School scraps ‘genderbread person’ teaching material after complaints from mother who refuses to accept her trans son

LGBTQ

The ‘genderbread person’ helps children to understand the differences between gender and anatomy (Genderbread.org)

A high school has dropped an LGBT+ educational tool after a transphobic mother complained it was targeting “vulnerable children” like her own transgender son.

The school in Australia showed 15-year-old students an image of the ‘genderbread person‘, a well-known teaching resource used to demonstrate that anatomy doesn’t always determine gender.

The figure simply breaks down the differences between gender identity, gender expression and anatomical sex, allowing children to start a conversation and ask questions.

This angered one mother so much that she wrote to state and federal health ministers demanding that the teaching material be removed from the school’s current and future teaching.

The unnamed woman happens to be mother to a 19-year-old transgender son, whom she mistakenly refers to as her daughter.

She believes the school’s LGBT-inclusive approach is introducing “confusion” for children like her son, whose gender identity she attributes to depression.

Genderbread
The genderbread person breaks down the concept of gender for children to understand (genderbread.org)

“Gender and sex are being confused [in school] – it starts to introduce this confusion, especially with vulnerable young people like our [son],” she told The Australian.

“Some parents I’ve spoken to have said their children who are on the autism spectrum have been sucked into this [trans identity] – these are kids who are looking for somewhere to fit in. Other parents, their kids have had sexual abuse.”

The mother told the paper of her fury at her son being given hormone therapy to combat his gender dysphoria.
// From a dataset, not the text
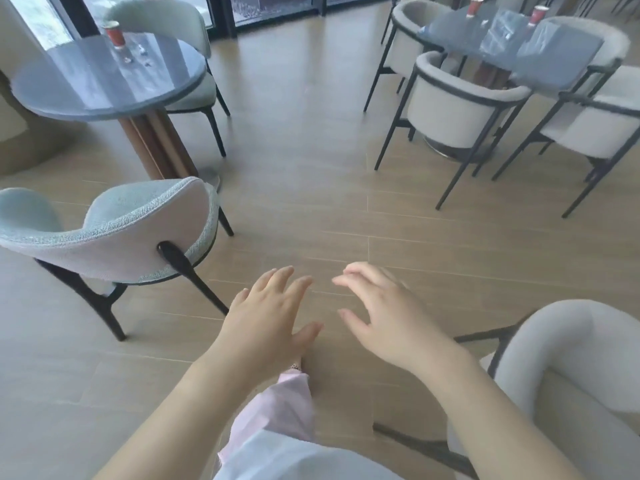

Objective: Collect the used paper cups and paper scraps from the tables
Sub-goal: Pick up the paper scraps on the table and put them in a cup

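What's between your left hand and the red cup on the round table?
Head view: bare floor, the pale blue chair's backrest, then tabletop up to the red paper cup.

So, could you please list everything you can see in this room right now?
round table: one, blue-grey top, far left.
dark table: one, dark grey, far right.
paper cups: three, red; one on the round table, two on the dark table.
paper scraps: a few, white, on the round table beside the cup.
curved-back chairs: two, pale teal, at the round table.
armchairs: five, off-white with black frames; four round the dark table, one bottom right.
floor: wood-tone.
left grip: bare hand, open, empty, low centre.
right grip: bare hand, open, empty, beside it.
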`<state>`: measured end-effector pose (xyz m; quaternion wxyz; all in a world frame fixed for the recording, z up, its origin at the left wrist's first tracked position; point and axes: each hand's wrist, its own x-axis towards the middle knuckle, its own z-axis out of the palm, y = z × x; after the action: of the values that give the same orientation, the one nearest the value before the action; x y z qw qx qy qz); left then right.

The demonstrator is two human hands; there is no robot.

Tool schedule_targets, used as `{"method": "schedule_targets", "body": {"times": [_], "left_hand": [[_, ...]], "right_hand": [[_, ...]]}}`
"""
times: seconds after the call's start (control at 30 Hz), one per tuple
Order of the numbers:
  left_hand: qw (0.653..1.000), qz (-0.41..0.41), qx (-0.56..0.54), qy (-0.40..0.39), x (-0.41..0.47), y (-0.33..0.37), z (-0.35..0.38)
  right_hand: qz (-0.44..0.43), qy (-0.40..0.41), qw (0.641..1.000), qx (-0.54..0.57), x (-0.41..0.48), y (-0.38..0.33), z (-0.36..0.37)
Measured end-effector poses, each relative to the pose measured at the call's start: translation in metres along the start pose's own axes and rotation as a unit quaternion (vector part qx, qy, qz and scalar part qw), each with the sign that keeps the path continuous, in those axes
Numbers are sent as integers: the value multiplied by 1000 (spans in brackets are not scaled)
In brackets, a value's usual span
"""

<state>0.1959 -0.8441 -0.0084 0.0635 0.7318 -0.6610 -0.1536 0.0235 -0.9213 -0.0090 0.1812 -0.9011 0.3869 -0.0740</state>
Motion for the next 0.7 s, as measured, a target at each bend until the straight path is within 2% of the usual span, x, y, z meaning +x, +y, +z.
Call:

She reportedly raised the issue with MPs but had been “bounced around like a hot potato” before the school’s headteacher eventually agreed to remove the genderbread teaching material.

“In over a year of feeling like I have been beating my head into a brick wall, at last a sensible response,” she said.

Jack Whitney, Co-Convenor of the NSW Gay and Lesbian Rights Lobby, told the Daily Mail Australia that cases such as this often arise “because a parent is apprehensive of what they don’t know or understand, and their immediate response is to remove their children.”

“However, we argue children have the right to an education that informs them of a world that is diverse and best prepares them to navigate the future,” he added.